» **Task to complete**:
Where in the data below does the word "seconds" appear? Copy each line that holds it.

START Source material

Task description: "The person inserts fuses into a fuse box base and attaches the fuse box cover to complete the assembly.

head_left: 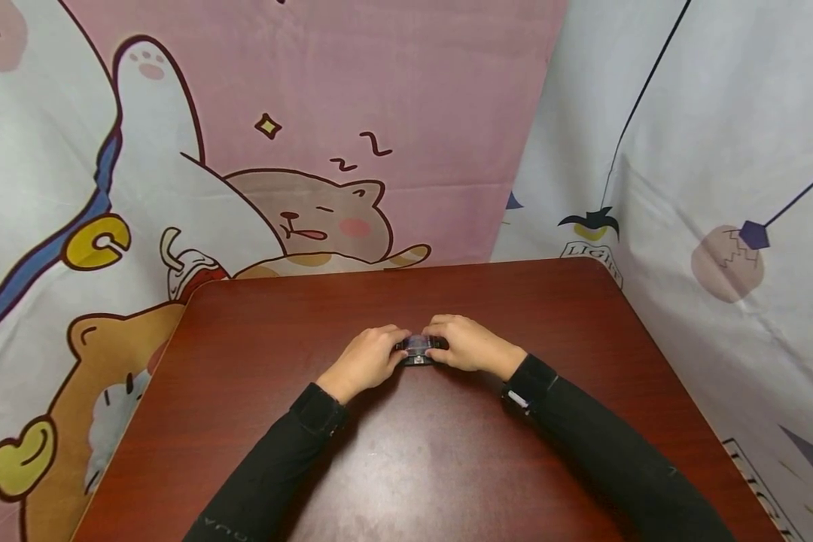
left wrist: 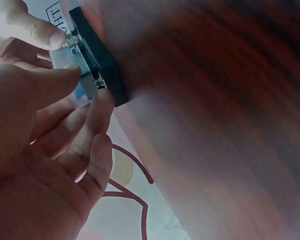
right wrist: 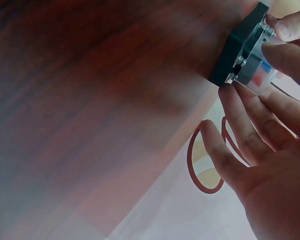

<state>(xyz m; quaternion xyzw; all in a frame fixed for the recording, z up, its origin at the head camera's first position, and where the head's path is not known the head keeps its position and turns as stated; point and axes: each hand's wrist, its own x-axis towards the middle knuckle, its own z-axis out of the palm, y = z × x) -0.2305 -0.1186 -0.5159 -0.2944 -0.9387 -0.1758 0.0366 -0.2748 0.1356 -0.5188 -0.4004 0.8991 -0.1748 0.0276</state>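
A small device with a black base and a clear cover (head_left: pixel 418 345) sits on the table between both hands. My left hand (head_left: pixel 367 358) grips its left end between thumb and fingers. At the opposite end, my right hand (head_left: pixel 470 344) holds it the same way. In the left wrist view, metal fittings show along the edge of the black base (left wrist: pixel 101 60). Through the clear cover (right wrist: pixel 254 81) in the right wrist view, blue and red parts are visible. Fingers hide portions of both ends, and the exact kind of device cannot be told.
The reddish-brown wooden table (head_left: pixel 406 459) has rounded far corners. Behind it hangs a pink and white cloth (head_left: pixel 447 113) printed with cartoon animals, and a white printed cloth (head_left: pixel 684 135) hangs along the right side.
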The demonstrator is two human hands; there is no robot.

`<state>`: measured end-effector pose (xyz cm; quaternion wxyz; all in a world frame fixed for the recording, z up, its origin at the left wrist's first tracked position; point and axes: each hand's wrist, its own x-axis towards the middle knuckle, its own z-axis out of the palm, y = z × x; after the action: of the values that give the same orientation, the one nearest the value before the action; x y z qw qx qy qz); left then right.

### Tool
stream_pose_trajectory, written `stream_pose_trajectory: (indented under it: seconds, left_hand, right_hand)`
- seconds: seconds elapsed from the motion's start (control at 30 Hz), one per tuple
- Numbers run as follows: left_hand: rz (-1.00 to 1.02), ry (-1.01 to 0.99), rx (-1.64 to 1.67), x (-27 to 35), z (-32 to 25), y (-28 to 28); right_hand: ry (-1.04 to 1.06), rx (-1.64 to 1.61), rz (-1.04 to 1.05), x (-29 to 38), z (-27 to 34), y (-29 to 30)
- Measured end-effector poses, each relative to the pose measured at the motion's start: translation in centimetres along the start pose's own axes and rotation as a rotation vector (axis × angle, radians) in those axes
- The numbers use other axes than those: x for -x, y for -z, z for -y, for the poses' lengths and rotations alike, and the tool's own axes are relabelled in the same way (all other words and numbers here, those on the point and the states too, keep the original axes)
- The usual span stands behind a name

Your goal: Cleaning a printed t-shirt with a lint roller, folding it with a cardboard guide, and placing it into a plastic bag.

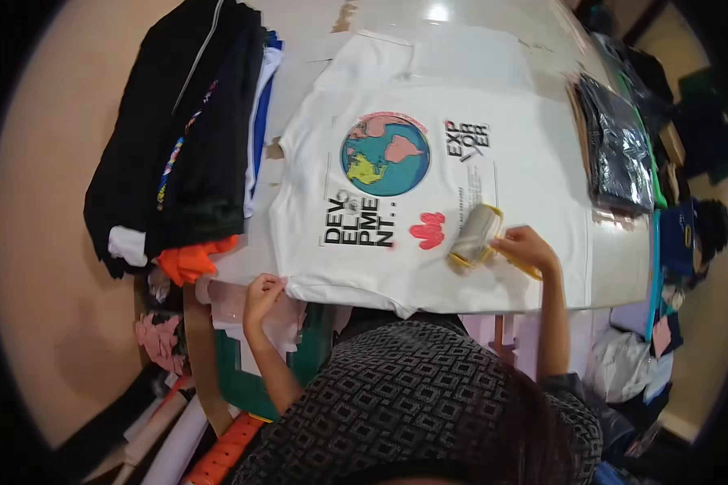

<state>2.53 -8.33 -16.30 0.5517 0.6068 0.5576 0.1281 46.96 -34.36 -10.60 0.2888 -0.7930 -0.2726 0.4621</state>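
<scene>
A white T-shirt (528,163) with a printed globe and black lettering lies spread on the white table (619,260), sideways to me. My left hand (266,297) pinches the shirt's edge at its near left corner. Over the lower right part of the print, my right hand (522,245) grips a lint roller (478,233) by its yellow frame. Whether the roller touches the cloth cannot be told. A red printed shape (428,230) shows just left of the roller.
Folded dark garments (151,139) are piled at the table's left, with orange cloth (197,257) beneath. Plastic-wrapped dark garments (616,145) lie at the right edge. Rolls of material (173,445) stand below left, and a white plastic bag (620,367) sits below right.
</scene>
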Motion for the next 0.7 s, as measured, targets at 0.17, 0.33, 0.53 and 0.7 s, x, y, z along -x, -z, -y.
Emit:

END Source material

» **Exercise solution**:
stream_pose_trajectory, written `stream_pose_trajectory: (indented under it: seconds, left_hand, right_hand)`
- seconds: seconds elapsed from the motion's start (control at 30 Hz), one per tuple

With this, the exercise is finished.